Radical simplicity in data engineering is not a framework or a set of data stack tools, it is simply a mindset. A philosophy that prioritizes simple, straightforward solutions over complex, all-encompassing systems.
Key principles of this philosophy include:
- Minimalism: Focus on core functionalities that provide the most value, rather than trying to accommodate every possible scenario or requirement.
- Accepting trade-offs: Willingly sacrificing some degree of integrity or perfection in favor of simplicity, speed, and maintainability.
- Pragmatism over idealism: Prioritizing practical, viable solutions that solve real business problems efficiently, rather than seeking theoretically perfect but overly complex systems.

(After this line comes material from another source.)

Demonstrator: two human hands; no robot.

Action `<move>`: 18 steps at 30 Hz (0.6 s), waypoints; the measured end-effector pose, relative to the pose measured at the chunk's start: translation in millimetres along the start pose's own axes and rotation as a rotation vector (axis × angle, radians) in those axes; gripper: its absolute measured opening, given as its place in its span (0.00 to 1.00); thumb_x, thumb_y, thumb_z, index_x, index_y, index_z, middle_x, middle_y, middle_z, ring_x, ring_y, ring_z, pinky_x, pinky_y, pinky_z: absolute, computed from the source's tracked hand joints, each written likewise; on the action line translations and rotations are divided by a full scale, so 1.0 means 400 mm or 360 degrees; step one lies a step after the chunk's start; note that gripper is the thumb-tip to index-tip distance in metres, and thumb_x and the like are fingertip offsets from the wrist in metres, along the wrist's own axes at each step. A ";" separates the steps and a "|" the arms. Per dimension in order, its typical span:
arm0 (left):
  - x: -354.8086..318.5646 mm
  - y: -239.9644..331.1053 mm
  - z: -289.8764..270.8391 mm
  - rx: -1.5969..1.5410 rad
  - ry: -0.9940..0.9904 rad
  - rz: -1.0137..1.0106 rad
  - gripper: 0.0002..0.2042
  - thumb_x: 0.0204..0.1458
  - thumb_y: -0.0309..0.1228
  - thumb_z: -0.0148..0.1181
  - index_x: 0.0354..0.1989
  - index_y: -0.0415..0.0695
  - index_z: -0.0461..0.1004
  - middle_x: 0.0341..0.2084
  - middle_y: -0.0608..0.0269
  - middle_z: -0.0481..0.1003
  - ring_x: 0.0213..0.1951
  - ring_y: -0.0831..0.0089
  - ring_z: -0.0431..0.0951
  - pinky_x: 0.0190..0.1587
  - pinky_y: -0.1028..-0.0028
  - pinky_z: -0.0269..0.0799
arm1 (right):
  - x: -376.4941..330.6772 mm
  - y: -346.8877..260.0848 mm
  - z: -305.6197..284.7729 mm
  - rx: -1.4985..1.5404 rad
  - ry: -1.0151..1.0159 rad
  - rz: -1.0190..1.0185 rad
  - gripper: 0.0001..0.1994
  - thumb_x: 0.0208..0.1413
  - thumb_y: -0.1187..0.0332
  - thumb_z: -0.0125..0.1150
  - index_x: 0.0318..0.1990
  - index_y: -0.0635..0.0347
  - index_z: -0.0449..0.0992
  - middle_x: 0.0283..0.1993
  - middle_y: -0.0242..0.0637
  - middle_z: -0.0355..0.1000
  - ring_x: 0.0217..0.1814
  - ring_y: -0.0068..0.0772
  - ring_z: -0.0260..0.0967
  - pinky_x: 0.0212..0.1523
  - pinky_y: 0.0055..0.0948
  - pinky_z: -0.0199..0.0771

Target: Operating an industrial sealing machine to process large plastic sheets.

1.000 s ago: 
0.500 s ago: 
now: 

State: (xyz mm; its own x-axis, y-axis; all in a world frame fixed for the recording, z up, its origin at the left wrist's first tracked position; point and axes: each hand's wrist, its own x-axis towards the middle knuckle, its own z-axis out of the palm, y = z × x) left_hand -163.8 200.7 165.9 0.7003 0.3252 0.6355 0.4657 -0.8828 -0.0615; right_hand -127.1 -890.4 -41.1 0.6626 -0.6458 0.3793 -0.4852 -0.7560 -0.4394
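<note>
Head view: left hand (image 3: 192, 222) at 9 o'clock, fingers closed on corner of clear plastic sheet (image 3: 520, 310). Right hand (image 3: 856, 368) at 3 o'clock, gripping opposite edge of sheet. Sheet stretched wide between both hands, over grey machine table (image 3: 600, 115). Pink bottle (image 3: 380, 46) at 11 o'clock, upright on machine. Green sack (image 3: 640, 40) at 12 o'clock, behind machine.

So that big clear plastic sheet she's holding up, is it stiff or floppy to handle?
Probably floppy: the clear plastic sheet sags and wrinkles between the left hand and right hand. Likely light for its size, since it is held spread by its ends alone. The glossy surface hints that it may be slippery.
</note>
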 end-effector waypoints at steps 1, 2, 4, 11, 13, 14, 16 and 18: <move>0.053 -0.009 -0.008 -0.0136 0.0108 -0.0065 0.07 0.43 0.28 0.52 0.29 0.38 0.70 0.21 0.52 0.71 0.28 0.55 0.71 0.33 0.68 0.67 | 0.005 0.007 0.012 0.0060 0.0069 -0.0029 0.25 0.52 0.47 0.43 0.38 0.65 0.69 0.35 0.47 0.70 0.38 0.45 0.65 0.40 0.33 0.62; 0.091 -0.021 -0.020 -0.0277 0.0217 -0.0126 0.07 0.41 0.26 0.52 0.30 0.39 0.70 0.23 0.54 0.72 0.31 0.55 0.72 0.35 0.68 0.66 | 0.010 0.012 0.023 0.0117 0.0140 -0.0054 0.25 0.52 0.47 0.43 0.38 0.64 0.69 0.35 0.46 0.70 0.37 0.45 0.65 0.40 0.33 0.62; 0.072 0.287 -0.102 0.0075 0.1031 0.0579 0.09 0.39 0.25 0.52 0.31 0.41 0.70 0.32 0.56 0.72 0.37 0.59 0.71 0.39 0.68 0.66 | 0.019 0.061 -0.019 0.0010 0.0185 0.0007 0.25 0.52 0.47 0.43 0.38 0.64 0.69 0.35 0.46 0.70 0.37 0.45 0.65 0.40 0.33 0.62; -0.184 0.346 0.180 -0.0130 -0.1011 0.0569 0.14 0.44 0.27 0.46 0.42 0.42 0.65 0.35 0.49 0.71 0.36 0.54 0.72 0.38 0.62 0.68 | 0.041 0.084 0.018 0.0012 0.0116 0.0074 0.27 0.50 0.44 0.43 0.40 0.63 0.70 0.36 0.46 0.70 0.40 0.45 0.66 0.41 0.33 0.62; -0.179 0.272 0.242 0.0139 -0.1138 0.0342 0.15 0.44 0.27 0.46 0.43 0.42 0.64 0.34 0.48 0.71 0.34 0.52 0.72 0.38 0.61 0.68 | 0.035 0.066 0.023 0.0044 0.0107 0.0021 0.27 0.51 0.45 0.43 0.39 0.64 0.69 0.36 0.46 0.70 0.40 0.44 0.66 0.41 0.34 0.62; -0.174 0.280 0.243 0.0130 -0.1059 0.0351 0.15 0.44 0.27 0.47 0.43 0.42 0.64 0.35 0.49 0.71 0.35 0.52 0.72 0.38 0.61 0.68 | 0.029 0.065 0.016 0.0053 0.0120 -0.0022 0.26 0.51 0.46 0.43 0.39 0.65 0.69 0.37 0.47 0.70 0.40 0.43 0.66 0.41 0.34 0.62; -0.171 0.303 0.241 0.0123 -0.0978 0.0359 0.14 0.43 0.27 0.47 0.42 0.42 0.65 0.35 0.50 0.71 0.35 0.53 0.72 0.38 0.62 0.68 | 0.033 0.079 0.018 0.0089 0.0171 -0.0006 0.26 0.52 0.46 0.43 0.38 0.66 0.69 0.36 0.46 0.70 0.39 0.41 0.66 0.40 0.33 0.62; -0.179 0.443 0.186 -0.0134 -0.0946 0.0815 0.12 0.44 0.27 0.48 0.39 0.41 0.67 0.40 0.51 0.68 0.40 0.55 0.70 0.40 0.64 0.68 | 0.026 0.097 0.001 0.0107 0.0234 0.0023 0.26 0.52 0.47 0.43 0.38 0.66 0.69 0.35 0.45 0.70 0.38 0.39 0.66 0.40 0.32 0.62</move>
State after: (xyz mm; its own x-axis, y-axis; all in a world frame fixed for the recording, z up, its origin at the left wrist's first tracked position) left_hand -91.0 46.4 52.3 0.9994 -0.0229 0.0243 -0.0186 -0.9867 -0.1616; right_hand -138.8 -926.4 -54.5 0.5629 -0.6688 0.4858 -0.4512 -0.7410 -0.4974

- Reduced cognitive load: Design systems and processes that are easier to understand, implement and maintain, thereby reducing the expertise required across multiple tools and technologies.
- Cost-effectiveness: Adopting simpler solutions that often require fewer computational resources and human capital, resulting in lower overall costs.
- Agility and adaptability: Creating systems that are easier to modify and evolve as business needs change, rather than rigid, over-engineered solutions.
- Focus on outcomes: Emphasize end results and business value rather than getting caught up in the complexities of the data processes themselves.
This mindset can be in direct contradiction to modern data engineering solutions that involve adding more tools, processes, and layers. As a result, you are expected to defend your position. Before suggesting a simpler alternative solution, arm yourself with a deep understanding of the problem at hand. I am reminded of the quote:
It takes a lot of hard work to make something simple, to truly understand the underlying challenges and find elegant solutions. (…) It’s not just about minimalism or the absence of clutter. It involves digging into the depths of complexity. To be truly simple, you have to go very deep. (…) You have to deeply understand the essence of a product so you can get rid of the non-essential parts.
—Steve Jobs
Side note: Keep in mind that embracing radical simplicity doesn't mean ignoring new tools and advanced technologies. In fact, one of my favorite solutions for a data warehouse right now is using a new open source database called DB DuckCheck it out, it's pretty cool.
Conclusion
Lessons from the history of software engineering offer valuable insights for today’s data landscape. By embracing radical simplicity, data teams can address many of the problems plaguing modern data solutions.
Don’t be afraid to promote radical simplicity in your data team. Be the catalyst for change if you see opportunities to optimize and simplify. The path to simplicity is not easy, but the potential rewards can be substantial.